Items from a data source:
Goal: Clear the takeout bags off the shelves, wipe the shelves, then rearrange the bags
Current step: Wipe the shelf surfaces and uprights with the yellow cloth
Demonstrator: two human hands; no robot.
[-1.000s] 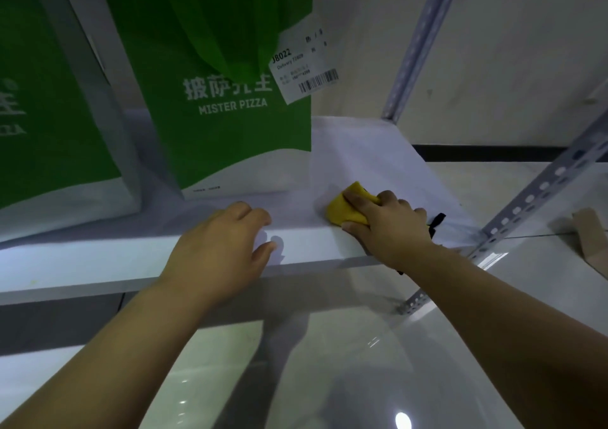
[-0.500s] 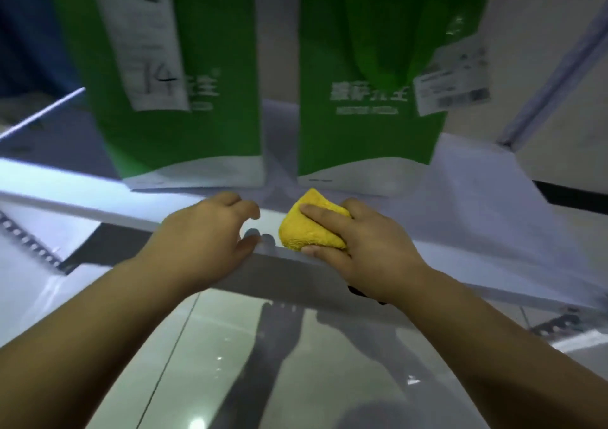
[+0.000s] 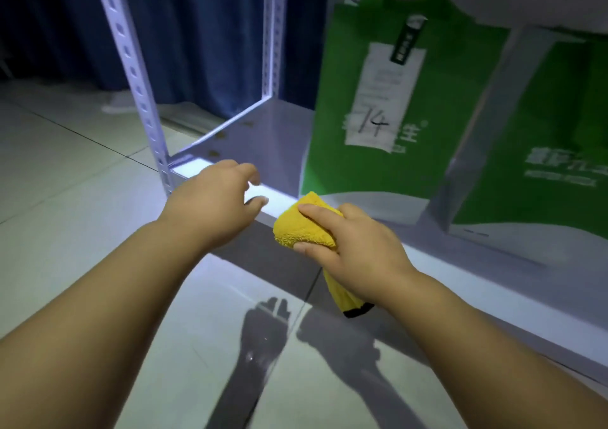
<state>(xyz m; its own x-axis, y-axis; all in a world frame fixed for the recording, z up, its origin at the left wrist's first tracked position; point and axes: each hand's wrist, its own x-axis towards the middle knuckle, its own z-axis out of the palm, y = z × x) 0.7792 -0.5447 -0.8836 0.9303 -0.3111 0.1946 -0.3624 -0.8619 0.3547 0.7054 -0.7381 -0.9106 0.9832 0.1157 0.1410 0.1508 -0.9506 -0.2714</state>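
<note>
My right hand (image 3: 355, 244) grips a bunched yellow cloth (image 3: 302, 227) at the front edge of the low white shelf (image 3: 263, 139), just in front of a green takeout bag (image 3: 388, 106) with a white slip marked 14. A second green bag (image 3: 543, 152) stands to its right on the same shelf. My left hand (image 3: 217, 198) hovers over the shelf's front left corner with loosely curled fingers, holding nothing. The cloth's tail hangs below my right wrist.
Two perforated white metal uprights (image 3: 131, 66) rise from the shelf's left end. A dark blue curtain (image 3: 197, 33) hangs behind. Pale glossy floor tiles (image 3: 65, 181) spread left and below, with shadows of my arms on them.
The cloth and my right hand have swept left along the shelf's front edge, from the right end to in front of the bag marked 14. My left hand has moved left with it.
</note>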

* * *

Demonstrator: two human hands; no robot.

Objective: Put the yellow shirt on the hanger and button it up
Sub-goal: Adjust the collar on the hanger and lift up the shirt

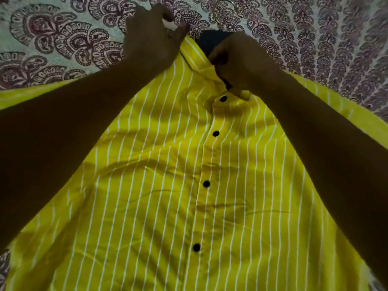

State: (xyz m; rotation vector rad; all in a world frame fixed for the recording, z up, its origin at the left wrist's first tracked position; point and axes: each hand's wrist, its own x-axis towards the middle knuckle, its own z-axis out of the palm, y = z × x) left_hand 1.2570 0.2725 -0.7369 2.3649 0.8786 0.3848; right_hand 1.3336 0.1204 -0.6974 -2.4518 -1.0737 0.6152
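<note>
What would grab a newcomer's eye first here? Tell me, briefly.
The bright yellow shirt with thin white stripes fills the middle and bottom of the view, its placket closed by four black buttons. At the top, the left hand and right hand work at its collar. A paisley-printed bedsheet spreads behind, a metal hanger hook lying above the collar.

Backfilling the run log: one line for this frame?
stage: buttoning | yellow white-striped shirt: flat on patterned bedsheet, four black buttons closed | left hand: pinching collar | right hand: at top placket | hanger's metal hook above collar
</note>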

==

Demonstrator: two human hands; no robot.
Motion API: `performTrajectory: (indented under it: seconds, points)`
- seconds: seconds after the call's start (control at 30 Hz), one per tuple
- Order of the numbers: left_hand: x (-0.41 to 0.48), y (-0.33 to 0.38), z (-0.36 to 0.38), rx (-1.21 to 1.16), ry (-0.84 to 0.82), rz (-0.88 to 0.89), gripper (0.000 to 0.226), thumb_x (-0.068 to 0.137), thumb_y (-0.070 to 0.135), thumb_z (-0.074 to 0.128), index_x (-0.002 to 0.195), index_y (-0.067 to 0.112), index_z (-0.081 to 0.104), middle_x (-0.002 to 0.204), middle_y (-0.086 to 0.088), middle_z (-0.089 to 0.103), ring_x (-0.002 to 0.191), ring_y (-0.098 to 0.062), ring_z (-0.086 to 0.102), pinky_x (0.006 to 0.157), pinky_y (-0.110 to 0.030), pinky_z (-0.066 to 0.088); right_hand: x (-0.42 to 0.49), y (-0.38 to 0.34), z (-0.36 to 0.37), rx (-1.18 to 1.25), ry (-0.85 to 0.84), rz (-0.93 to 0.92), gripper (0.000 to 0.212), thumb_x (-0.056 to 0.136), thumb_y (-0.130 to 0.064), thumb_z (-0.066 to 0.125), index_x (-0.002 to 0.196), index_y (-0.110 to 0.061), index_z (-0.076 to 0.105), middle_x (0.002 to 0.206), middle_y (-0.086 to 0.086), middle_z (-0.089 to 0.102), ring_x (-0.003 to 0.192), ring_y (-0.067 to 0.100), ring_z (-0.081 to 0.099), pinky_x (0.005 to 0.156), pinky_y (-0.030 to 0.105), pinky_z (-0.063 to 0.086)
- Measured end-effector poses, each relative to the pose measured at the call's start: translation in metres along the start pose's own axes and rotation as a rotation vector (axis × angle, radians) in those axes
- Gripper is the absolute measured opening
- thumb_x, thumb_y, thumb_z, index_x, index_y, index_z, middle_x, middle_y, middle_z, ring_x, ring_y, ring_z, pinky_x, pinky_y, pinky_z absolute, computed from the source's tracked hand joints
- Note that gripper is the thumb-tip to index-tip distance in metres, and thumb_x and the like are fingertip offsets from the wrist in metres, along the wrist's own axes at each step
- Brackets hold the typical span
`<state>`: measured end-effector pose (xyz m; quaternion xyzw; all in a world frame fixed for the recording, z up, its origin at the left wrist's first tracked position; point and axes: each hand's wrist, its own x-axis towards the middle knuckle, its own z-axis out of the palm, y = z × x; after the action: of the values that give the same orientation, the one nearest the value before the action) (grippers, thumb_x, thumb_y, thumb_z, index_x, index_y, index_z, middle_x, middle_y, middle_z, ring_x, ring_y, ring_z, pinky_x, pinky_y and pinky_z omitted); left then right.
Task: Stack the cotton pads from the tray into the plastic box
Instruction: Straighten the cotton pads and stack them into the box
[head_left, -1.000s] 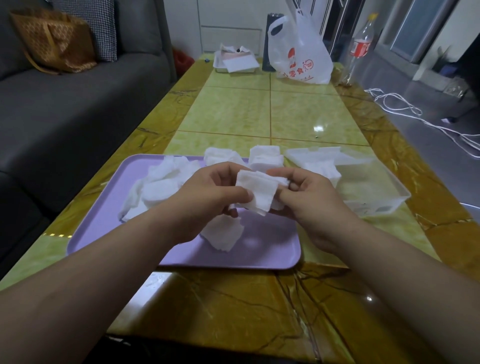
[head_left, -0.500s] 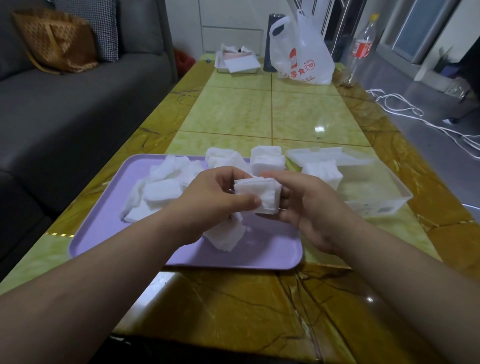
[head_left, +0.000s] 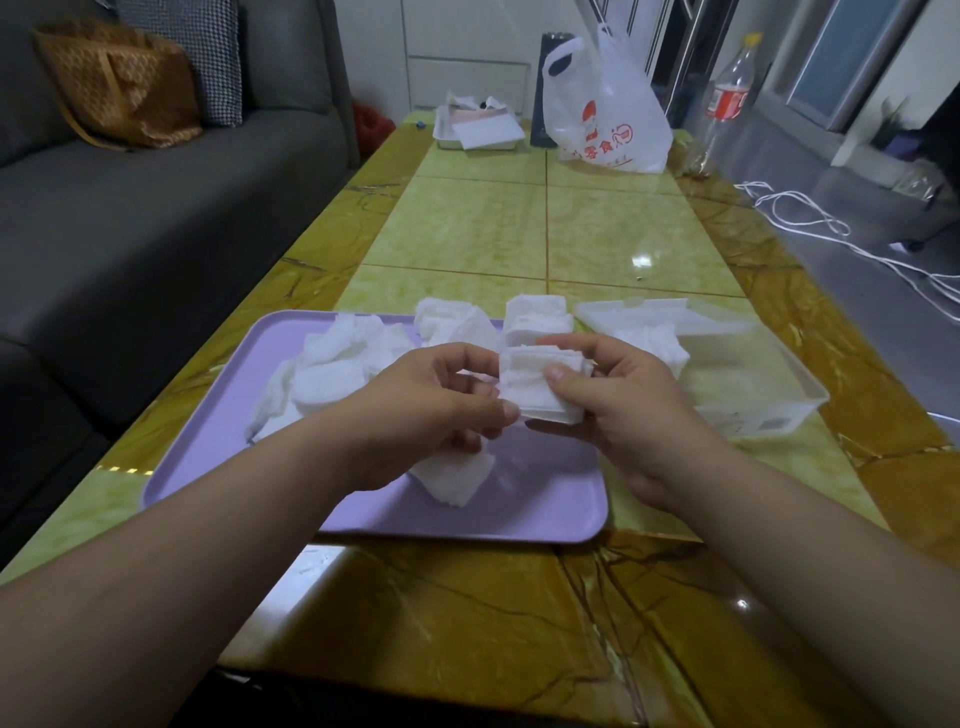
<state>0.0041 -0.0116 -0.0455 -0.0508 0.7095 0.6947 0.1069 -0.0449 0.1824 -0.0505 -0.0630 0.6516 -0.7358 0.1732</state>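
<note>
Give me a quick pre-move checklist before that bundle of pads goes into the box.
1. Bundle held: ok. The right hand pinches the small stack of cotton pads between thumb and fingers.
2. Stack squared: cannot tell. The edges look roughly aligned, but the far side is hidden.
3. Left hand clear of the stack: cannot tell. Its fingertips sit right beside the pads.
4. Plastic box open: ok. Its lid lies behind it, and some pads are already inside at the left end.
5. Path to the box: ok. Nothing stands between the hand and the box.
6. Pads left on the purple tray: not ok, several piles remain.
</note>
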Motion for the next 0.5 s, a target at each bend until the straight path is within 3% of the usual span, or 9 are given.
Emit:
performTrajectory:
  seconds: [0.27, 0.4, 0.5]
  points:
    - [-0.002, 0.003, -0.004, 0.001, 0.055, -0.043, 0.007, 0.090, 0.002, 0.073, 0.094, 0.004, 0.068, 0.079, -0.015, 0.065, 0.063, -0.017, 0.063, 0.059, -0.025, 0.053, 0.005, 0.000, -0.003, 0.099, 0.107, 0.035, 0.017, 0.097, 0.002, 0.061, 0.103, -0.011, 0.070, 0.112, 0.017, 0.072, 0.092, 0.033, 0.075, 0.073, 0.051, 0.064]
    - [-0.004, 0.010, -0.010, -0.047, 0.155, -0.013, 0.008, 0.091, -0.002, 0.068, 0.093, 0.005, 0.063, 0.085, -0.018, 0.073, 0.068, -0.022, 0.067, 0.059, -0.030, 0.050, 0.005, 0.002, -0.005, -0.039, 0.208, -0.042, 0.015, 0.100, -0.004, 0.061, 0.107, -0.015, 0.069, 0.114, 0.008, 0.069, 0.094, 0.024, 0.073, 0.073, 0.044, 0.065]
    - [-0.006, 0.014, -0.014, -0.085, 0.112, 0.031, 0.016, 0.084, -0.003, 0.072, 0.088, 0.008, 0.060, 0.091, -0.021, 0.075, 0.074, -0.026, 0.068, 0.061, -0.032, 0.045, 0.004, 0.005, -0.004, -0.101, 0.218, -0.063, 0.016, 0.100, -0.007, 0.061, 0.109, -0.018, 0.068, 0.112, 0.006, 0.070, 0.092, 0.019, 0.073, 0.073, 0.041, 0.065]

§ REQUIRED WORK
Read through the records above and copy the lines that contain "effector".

§ RESPONSE TO THIS TASK
- Measured end-effector poses, each relative to the pose measured at the call's start: translation in metres along the start pose's own axes and rotation as a rotation vector (axis × angle, radians) in those axes
`<state>`: measured end-effector pose (xyz m; quaternion xyzw; all in a world frame fixed for the recording, z up, its origin at the left wrist's first tracked position; point and axes: each hand's wrist, its own x-axis towards the middle knuckle, its own z-axis out of the palm, y = z × x; after the action: of the values that give the same orientation, the one nearest the value before the action) (grippers, thumb_x, thumb_y, thumb_z, index_x, index_y, index_z, middle_x, middle_y, middle_z, ring_x, ring_y, ring_z, pinky_x, pinky_y and pinky_z omitted); left then right.

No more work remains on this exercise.